The use of zatebradine blocks inward diastolic currents in Purkinje fibers. These diastolic currents contribute to spontaneous activity in the depolarized subendocardial Purkinje fibers surviving in 24 hour canine infarcts. The most likely current affected is the If current. Although it is unclear as to whether zatebradine acts on the most depolarized and rapidly automatic fibers, its performance is sufficient to slow fibers coupled to them to reduce the rate of the ectopic focus.

Over the infarct, the Purkinje fiber membrane potential is depolarized. This depolarized membrane potential was generally thought to be more positive than the normal activation range ("operating range") of the If current. However, hormonal modulation which elevates cyclic AMP can shift the activation range in the positive direction so that this current would then be operative even for a range of depolarized membrane potentials. Our recent experiments also have shown that Zatebradine lowers intracellular sodium ion activity, which itself is antiarrhythmic in that it lowers the probability of "triggered" automatic activity.
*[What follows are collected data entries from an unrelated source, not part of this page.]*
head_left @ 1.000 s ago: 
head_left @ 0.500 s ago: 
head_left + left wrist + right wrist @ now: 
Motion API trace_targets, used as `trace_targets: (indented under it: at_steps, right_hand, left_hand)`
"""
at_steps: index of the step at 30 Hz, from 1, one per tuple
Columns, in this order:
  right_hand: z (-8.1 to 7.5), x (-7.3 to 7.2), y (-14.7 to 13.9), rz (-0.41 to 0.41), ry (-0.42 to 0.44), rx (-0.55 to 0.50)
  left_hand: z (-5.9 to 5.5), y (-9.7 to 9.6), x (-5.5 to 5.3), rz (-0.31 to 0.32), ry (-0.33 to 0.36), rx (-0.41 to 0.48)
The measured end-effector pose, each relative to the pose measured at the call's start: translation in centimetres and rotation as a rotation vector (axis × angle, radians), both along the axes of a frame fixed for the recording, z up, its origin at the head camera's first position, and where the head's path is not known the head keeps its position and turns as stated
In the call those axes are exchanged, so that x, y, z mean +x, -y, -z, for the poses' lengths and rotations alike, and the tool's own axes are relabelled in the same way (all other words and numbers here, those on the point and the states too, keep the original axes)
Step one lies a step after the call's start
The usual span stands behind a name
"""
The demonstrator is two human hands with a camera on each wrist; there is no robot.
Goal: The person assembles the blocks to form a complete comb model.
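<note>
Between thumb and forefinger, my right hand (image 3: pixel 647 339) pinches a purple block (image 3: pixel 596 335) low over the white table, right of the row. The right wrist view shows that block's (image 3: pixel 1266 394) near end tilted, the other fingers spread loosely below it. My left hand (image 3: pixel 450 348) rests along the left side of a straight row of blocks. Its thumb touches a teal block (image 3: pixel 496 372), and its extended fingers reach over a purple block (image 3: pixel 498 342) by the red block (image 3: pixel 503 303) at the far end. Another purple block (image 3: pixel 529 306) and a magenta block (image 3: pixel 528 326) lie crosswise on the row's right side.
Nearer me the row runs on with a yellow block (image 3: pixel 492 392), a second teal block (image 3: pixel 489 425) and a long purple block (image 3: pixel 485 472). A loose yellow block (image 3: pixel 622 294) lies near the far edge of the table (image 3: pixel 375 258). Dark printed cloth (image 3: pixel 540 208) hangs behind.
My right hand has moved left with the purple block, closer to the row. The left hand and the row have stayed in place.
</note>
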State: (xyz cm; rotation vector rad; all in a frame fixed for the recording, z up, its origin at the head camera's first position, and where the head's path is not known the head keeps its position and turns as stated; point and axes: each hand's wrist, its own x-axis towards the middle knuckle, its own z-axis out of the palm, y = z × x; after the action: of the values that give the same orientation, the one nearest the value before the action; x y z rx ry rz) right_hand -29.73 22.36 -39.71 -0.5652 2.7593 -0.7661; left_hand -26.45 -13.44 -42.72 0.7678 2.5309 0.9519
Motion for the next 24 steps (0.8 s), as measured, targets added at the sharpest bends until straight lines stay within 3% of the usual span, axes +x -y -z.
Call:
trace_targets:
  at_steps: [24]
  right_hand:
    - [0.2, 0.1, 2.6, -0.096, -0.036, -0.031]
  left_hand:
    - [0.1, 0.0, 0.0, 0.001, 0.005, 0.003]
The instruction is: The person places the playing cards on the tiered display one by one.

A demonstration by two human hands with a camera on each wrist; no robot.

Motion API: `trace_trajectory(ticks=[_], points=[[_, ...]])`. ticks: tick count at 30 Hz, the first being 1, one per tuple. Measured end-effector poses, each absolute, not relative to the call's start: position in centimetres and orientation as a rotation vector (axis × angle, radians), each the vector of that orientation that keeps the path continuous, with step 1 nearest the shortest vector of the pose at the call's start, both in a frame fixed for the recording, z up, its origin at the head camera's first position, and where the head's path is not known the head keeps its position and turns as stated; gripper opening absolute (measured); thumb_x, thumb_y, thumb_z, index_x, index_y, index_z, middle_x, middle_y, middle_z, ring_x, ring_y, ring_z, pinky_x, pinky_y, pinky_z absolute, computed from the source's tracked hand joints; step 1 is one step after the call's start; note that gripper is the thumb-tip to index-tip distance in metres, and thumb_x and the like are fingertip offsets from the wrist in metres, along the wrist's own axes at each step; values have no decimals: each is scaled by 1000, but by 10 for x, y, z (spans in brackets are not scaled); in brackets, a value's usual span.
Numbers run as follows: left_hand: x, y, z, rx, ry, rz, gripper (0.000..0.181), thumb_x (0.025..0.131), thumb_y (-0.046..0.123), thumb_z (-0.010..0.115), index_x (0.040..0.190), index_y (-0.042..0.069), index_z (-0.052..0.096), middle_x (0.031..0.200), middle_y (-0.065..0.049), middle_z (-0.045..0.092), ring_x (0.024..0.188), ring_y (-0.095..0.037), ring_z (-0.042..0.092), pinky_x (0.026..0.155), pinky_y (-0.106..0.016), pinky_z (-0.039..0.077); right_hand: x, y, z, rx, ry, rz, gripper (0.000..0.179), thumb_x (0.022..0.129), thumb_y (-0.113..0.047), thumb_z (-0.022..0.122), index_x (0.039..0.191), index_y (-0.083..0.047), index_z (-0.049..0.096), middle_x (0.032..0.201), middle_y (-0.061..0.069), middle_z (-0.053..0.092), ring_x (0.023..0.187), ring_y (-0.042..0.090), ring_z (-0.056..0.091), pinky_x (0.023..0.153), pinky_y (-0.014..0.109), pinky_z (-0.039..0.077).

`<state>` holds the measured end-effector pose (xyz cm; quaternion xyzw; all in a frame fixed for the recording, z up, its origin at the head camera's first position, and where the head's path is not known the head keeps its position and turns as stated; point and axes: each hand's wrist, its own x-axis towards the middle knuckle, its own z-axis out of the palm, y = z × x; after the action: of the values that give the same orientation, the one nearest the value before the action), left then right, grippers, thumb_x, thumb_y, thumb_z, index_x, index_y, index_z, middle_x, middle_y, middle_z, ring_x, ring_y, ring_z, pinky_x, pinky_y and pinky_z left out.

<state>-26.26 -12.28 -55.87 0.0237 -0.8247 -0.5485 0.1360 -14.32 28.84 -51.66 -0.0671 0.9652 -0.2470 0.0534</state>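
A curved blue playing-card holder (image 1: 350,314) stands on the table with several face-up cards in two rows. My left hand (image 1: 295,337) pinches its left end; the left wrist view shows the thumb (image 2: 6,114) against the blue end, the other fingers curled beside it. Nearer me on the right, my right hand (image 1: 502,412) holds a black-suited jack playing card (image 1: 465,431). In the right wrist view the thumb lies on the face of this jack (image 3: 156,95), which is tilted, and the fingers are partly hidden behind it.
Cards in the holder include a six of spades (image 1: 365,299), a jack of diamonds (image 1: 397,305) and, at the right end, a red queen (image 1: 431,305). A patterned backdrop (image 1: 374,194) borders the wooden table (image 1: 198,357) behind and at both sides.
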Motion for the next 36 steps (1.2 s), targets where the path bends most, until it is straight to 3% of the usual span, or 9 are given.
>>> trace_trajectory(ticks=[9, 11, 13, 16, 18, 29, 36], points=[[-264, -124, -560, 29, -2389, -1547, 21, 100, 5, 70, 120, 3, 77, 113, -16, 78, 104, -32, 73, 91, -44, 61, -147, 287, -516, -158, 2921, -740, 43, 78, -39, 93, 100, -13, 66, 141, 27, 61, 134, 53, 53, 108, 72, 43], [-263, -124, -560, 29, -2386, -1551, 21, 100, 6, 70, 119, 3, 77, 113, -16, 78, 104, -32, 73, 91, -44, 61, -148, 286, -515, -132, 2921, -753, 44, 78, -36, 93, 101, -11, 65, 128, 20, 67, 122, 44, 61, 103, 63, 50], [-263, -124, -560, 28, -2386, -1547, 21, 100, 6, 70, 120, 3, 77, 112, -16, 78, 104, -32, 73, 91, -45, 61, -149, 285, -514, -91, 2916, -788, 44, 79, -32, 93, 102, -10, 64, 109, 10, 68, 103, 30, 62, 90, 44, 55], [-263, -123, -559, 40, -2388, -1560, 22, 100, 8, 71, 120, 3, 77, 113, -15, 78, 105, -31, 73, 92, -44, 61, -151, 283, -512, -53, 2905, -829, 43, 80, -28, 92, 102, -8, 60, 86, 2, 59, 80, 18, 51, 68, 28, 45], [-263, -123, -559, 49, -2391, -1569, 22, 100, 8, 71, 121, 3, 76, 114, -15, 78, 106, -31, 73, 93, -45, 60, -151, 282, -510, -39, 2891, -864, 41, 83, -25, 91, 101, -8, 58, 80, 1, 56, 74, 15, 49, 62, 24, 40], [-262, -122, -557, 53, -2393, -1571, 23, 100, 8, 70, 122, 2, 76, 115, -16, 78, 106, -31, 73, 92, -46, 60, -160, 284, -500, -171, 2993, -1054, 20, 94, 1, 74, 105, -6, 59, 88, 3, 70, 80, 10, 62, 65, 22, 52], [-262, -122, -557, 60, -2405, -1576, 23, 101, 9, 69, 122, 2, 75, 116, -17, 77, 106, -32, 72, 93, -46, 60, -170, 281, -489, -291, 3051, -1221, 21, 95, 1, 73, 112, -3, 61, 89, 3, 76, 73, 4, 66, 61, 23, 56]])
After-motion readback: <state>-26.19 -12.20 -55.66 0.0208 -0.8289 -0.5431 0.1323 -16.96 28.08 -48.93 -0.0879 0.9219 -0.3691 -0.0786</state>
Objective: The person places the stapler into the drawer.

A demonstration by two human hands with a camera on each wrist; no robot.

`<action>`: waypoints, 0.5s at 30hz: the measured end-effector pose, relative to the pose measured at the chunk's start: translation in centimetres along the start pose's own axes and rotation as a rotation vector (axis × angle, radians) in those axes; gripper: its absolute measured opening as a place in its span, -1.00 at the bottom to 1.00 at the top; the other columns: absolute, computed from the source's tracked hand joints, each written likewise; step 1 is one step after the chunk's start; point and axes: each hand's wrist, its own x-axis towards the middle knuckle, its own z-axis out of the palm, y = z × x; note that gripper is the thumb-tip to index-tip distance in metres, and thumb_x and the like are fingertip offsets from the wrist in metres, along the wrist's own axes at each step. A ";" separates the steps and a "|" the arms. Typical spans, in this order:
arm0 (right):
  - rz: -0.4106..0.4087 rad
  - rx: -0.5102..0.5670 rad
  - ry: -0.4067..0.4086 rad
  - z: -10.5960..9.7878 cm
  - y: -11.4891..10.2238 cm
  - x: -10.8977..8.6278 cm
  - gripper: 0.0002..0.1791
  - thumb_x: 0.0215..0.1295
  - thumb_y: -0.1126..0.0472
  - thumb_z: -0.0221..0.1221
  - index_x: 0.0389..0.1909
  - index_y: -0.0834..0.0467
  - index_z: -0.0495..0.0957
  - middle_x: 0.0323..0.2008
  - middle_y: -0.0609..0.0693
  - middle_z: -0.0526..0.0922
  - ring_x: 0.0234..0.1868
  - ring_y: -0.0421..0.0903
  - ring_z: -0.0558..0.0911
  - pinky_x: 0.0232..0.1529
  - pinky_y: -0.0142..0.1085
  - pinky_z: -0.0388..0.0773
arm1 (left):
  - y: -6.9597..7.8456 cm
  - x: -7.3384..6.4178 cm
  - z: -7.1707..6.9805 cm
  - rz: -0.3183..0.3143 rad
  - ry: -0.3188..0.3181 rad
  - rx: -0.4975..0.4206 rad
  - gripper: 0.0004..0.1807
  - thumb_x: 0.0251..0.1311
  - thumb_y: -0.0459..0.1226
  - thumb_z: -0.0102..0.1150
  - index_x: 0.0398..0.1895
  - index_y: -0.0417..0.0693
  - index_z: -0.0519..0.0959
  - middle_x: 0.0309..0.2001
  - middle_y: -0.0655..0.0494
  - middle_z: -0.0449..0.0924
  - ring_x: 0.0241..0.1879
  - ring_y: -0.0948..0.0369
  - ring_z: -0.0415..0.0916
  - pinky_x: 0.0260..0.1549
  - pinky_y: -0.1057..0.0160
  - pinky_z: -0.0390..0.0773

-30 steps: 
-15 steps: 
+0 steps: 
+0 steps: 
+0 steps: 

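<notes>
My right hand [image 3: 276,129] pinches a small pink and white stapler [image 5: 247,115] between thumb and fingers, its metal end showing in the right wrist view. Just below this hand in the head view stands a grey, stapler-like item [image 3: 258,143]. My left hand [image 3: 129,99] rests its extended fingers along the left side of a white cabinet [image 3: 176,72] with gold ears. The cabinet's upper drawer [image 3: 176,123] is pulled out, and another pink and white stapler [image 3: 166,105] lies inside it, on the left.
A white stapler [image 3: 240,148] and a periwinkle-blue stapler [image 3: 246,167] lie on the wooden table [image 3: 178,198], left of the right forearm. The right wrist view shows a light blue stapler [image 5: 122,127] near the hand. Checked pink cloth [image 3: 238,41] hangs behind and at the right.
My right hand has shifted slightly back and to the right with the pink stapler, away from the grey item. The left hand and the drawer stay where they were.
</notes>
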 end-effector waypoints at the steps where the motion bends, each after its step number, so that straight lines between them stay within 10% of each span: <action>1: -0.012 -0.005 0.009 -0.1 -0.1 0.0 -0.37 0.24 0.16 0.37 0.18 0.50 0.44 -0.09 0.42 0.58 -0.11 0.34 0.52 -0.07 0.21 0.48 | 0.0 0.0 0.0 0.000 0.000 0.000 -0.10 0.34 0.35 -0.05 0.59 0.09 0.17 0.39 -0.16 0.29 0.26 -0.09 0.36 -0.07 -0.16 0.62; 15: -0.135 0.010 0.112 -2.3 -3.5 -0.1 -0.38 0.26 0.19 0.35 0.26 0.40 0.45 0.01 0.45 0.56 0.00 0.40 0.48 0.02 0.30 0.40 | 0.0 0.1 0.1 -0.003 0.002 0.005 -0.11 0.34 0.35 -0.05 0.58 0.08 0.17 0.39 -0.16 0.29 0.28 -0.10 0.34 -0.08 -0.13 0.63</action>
PAC Preparation of Canine Infarct

Adult mongrel dogs, conditioned for survival surgery and weighing 20-30 kilograms, were anesthetized using 1.5-2.0% isoflurane with oxygen, followed by endotracheal intubation. The dogs were immediately ventilated mechanically with a Harvard Respiration Pump (Harvard Apparatus Co., Inc., Dover, Mass.). The Left Anterior Descending artery (LAD) was ligated in a two-stage process via a left thoracotomy as described by Harris et al. The dog was allowed to recover over the ensuing 24 hours, after which it was reanesthetized with 15 mg/kg sodium pentobarbital. The dog was then intubated and mechanically ventilated. Maintenance of anesthesia consisted of intermittent boluses of sodium pentobarbital. A midline sternotomy was performed. The chest was covered with a plastic drape and a heat lamp was lit over the dog's chest to maintain an internal temperature of 35.5° to 36.0°C An intravenous line was used for all peripheral injections, and a standard five lead ECG was placed via needle electrodes. All animal procedures were approved by the Columbia Animal Care and Use Committee of the Department of Comparative Medicine.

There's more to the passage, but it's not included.